According to Commission Regulation (EU) No 286/2011 [7] as well as GHS (Globally Harmonized Classification System) [10] the test item RED 2596 has obligatory labelling requirement for skin sensitisation and is classified into Category 1B.

Executive summary:

Based on the results of the prescreen test the test item was assessed for sensitising properties at concentrations of 3%, 6% and 12% (w/v), each diluted with AOO 4:1 (v/v), 4 parts acetone and 1 part olive oil.
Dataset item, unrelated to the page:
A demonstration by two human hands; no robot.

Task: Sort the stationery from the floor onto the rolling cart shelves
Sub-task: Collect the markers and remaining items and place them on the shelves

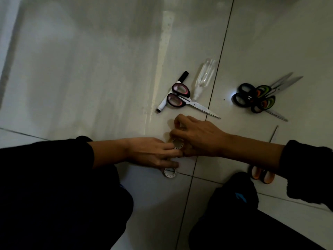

Species/strain:                     Mice, CBA/CaOlaHsd

Number of animals:              15 / main test; 5 / prescreen test

Vehicle:                                AOO (4:1 (v/v) acetone/olive oil)

There was no mortality and there were no significant clinical observations or effects on body weights.

Each of the three tested concentrations exceeded the stimulation index of 3.

The stimulation index at a concentration       of       3%       was       5.0

The stimulation index at a concentration       of       6%       was       10.3

The stimulation index at a concentration       of       12%       was       16.4

The EC3 value (estimated by linear interpolation) was calculated to be at a test item concentration of 2.3%.

Consequently, according to OECD 429 solutions or preparations containing more than 2.3% RED 2596 are expected to have a stimulation index of >3 and are therefore considered to be dermal sensitisers.

According to Commission Regulation (EU) No 286/2011 [7] as well as GHS (Globally Harmonized Classification System) [10] the test item RED 2596 has obligatory labelling requirement for skin sensitisation and is classified into Category 1B.